Tragis !
Aku harus menerima kenyataan pahit. Sebagai petahana dalam pilkada aku dipecundangi oleh kandidat karbitan. Lebih menyakitkan lagi kandidat yang memenangi pilkada itu adalah istri mudaku sendiri.
Gegara jatuh terkena stroke saat kampanye akhirnya aku batal mengikuti tahapan pilkada. Maka jadilah dia sebagai satu-satunya kontestan. Menang !

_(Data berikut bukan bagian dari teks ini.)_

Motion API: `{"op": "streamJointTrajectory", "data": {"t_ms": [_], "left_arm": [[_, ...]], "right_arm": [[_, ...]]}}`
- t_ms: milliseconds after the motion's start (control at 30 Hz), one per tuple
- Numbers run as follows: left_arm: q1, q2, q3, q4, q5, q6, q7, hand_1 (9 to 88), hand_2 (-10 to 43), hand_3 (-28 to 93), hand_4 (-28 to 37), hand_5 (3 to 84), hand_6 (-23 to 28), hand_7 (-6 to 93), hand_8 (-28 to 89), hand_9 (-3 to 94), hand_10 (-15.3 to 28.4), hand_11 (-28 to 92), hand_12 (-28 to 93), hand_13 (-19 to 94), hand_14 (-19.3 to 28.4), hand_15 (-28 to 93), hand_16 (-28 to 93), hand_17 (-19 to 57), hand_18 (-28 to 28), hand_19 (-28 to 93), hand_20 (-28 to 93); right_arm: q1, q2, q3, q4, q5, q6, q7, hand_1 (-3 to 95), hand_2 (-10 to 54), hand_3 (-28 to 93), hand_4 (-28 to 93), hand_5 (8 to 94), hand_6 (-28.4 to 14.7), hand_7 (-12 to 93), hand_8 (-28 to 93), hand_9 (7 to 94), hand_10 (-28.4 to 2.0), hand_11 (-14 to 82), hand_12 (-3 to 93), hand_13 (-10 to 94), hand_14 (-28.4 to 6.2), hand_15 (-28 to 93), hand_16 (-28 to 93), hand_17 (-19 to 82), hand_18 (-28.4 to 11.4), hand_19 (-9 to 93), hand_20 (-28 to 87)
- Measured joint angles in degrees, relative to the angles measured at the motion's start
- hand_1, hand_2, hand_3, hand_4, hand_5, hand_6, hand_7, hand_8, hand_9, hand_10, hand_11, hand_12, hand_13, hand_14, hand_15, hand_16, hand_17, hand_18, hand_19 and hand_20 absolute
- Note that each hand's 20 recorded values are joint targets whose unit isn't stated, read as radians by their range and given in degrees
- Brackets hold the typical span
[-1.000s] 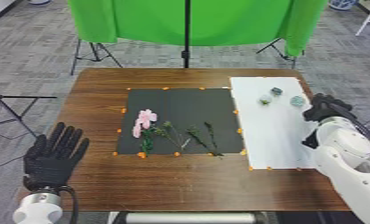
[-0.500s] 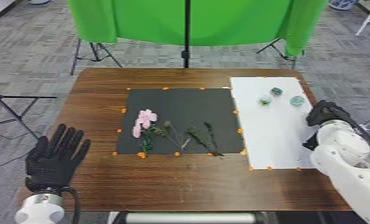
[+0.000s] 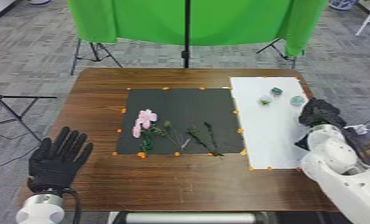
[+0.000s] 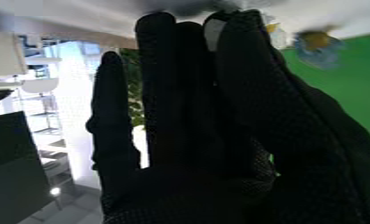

Sekarang dia yang menjadi kepala daerah menggantikan kedudukanku. Sementara aku menjadi pesakitan yang hanya bisa duduk di kursi dorong.
Keberadaanku pun seolah sudah tidak diharapkannya. Aku dibiarkannya merana. Dia sama sekali tidak memesulikan aku lagi.
"Ni untuk makan pagi, siang dan makan malam", katanya sambil menyerahkan sebakul nasi dan 3 butir telor asin.
Ya sehari-hari menu makanku adalah nasi putih dan telor asin. "Biar praktis", begitu jawabnya ketika aku menanyakannya kenapa menuku selalu itu-itu saja.
**
Setelah menduduki jabatan kepala daerah kelakuannya semakin tidak terkontrol. Agendanya setiap hari shopping dan pelesiran melulu. Tugas-tugas pemerintahan lebih banyak diserahkan kepada wakilnya.
Sebenernya masyarakat kecewa dengan kinerjanya tetapi mereka tidak bisa berbuat apa-apa. Mereka takut dengan asisten -asisten pribadinya yang selalu bergentayangan mengawasi gerak-gerik masyarakat yang akan menyuarakan ketidakpuasan.